In a coater for one or both sides of a web of paper, when one roll or supply of paper is exhausted and another roll or supply of paper is substituted, the trailing end of the exhausted roll and the leading end of the new roll must be spliced. Only a flying splice at full operating speed, which may be on the order of 1,500 m./min., guarantees high efficiency and best production rate. To accomplish this, both the old supply or roll of the web and the new supply or roll of the web to be coated must be delivering web the same speed, that is the web must be coming at the same speed. The old web must be severed cleanly to develop a tail to which the leading end of the new web might be spliced, and short effective splices between the two webs are needed.
For an effective splice, the trailing end of the recently cut web must be kept stable, and means are typically provided for achieving web stabilization. These means include the use of a suction generating means, such as a suction box, over which the web moves and which holds the web stable as it moves past. An example of an unwinding unit of an off-line coater in which the present invention might be used is shown in an informative brochure of the assignee hereof, namely Voith Brochure p2579e. Web stabilization through use of vacuum is known, as shown in U.S. Pat. No. 4,502,231.
For web stabilization, so called foils are also used on web splice equipment for connecting the ends of two webs, i.e. the foils are used with the suction boxes. The suction box stabilizes the web run by means of the vacuum in the box and by the surface of the box facing the web over which the web runs. In restricted space conditions, like that in the area of the pressure roll on its upstream side toward the new paper roll, the large distance between the slot point or nip of the pressure roll and the end of the suction box still causes web flutter. Such flutter results in crushing of the web and improper bonding of the old web to the new or else, in particular, it causes difficulties with later processes performed on the web, for example, in a succeeding coating unit.
The object of the invention is to improve web stabilization.
A further object is to extend the stabilizing support for the trailing end of a cut web downstream towards its splice position with the leading end of a new web.
The objects are achieved when a leaf-spring like extension of the suction box surface that is adjacent the web.

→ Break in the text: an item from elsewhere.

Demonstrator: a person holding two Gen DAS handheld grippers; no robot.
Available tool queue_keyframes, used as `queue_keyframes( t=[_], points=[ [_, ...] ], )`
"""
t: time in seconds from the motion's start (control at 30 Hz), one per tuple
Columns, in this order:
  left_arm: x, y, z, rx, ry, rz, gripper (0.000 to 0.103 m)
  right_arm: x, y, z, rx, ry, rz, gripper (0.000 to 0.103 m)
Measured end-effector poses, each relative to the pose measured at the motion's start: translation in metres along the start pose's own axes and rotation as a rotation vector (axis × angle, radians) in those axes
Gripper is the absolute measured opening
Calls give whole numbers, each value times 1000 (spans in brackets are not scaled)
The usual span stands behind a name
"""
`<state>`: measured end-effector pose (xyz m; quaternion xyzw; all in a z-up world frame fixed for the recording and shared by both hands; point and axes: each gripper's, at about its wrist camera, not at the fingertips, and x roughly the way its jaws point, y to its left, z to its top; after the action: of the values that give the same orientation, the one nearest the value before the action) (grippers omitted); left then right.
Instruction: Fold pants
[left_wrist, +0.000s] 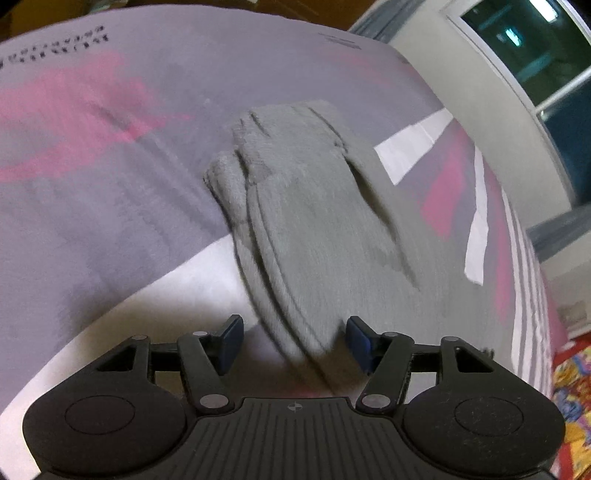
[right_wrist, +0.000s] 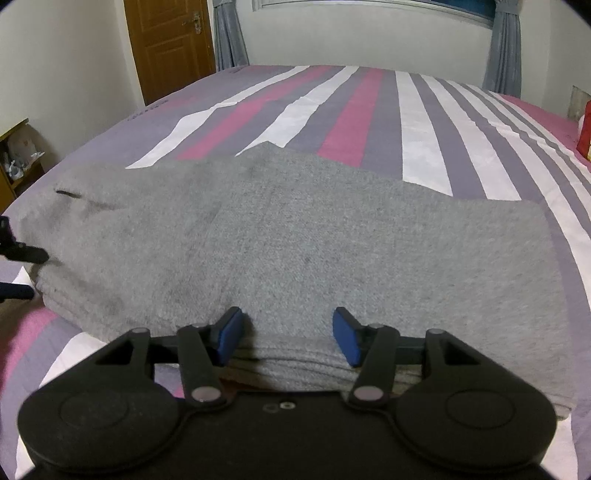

That extension extends in the typically downstream direction, toward the connecting or splice point of the new web. The leaf-spring-shaped extension from the suction box transfers the vacuum forward or downstream far into the area of the splice point or the threading point or the connecting point or loading point of the pressure means that presses the webs together, e.g. a pressure roll, so that the web is guided very well up to that point and thereby extends the effective length of the suction box up toward the splice point.
Other objects and features of the invention are explained below with the aid of an embodiment shown in the drawings.
FIG. 1 is a basic view of the overall arrangement in which the invention is included.
FIG. 2 is a detailed fragmentary sectional view through the end of the suction box, also showing the initial part of the leaf spring.
FIG. 3 is a detail showing the contact by the pressure roll.
In the simplified FIG. 1, there is a new paper roll 1, which has a web with a leading end 1' to be joined, and there is an old paper roll 2 with the terminating paper web having an exiting end 3 to be joined to the leading end 1'. There is a connecting point or splice point created by a pressure-applying means in the form of a pressure roll 7, where the end of the old web is bonded to the beginning of the new web. In the area of the connecting point, there is a suction box 12. The box 12 has a forward extension on which is supported the still further forwardly-extending leaf spring 13.
A separate knife 4 is located upstream of the connecting point. The knife 4 is supported on a swivelling lever 5. That lever is swivelled around its pivot in opposite directions, generally at right angles to the web 3, by means of pressure cylinder 6. In the same way, the pressure roller 7 is mounted to be swivelled around its pivot via lever 8 and pressure cylinder 9. The overall arrangement is located on the swivelling supporting beam 10, which is held by a swivelling bearing 11.
After the end of the paper web 3 has been separated by the separating knife 4, the trailing end of the web 3 is still moving toward the connecting point, but that end is now unsupported. The trailing end of the web 3 is stabilized by the suction box 12 acting in conjunction with the leaf spring 13. As shown in FIG. 2, the leaf spring is supported at a cantilever part 20 of the suction box 12. This support is provided by depressed tongues 15 and cooperating wedge pieces 14, which are fixed in a slot 16 of the cantilever part 20 by means of screws 18. The tongues are pressed out at an angle from the leaf spring. Screw 18 grips through an opening 17 formed at the tongue 15. This creates a positive fixing of the leaf spring 13 in the direction of its plane. A stop 21 is also provided at the cantilever piece 20 for the end of the leaf spring 13. The thickness of the leaf spring is preferably to be selected between 0.3 and 0.7 mm.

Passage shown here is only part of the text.